Die Ehefrau schenkt dem Ehemann vor 12 Jahren ihren hälftigen Anteil an dem in der Ehe erworbenen Haus. Gründe: mögliche Unterhaltspflichten der Ehefrau ggü. der Mutter, Kreditraten zahlt ausschließlch der Ehemann.
Nun 12 Jahre später ist die Ehe gescheitert.
Die Ehefrau will die Rückübertragung des geschenkten Anteils wegen groben Undank erwirken.
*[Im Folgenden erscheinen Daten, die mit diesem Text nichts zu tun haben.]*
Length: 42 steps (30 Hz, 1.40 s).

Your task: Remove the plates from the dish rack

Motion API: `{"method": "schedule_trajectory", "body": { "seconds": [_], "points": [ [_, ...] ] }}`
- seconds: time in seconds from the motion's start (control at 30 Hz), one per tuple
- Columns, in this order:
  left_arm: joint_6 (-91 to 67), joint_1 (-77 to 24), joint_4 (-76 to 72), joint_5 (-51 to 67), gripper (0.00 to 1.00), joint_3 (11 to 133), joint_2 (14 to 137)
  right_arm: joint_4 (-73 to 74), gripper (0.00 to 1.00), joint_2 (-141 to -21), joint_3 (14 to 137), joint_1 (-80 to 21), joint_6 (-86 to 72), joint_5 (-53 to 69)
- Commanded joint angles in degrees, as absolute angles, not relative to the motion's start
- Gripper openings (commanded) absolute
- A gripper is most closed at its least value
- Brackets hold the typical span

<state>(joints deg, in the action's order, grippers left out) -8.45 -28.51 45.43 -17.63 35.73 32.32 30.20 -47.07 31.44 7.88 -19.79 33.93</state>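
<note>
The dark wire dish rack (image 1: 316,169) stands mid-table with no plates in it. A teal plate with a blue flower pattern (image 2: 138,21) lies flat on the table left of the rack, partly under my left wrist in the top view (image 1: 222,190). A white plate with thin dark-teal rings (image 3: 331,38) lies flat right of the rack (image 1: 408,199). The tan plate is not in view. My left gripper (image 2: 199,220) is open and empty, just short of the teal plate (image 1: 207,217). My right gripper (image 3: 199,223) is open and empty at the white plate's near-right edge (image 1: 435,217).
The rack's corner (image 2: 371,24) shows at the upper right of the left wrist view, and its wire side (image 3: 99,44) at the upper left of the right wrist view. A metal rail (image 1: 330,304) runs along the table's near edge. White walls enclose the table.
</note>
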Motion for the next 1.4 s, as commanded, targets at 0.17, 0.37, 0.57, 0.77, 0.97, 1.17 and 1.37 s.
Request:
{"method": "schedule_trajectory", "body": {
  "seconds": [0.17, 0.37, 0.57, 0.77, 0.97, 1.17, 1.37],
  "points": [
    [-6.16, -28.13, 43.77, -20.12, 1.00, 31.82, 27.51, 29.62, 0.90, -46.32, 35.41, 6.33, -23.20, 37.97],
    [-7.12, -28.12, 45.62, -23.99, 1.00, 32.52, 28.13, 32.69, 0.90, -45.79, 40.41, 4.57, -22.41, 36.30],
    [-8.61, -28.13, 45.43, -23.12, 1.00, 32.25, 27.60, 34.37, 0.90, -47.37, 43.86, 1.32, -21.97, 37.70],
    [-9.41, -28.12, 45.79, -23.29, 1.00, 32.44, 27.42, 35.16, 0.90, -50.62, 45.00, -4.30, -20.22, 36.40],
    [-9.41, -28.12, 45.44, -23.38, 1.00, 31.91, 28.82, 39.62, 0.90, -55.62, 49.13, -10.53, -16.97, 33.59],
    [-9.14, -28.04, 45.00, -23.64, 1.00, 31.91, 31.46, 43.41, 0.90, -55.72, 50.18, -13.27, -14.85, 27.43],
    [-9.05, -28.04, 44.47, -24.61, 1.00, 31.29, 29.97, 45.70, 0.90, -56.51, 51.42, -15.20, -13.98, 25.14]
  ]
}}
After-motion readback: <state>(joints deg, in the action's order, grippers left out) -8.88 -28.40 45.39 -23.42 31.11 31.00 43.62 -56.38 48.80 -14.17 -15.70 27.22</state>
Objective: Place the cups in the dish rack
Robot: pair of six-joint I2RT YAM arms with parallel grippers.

Gründe die sie angibt sind eine angebliche Bedrohung mit einer Waffe sowie Ehebruch seitens des Ehemannes. Beide Vorwürfe sind entsprechen nicht der Wahrheit.
BGB
§ 532 Ausschluss des Widerrufs
Der Widerruf ist ausgeschlossen, wenn der Schenker dem Beschenkten verziehen hat oder wenn seit dem Zeitpunkt, in welchem der Widerrufsberechtigte von dem Eintritt der Voraussetzungen seines Rechts Kenntnis erlangt hat, ein Jahr verstrichen ist. Nach dem Tode des Beschenkten ist der Widerruf nicht mehr zulässig.
Ansonsten halte ich es erstmal bedenklich seinen Unterhalspflichten zu entgehen, indem man den Teil des Hauses verschenkt und später dies wieder zurückfordert.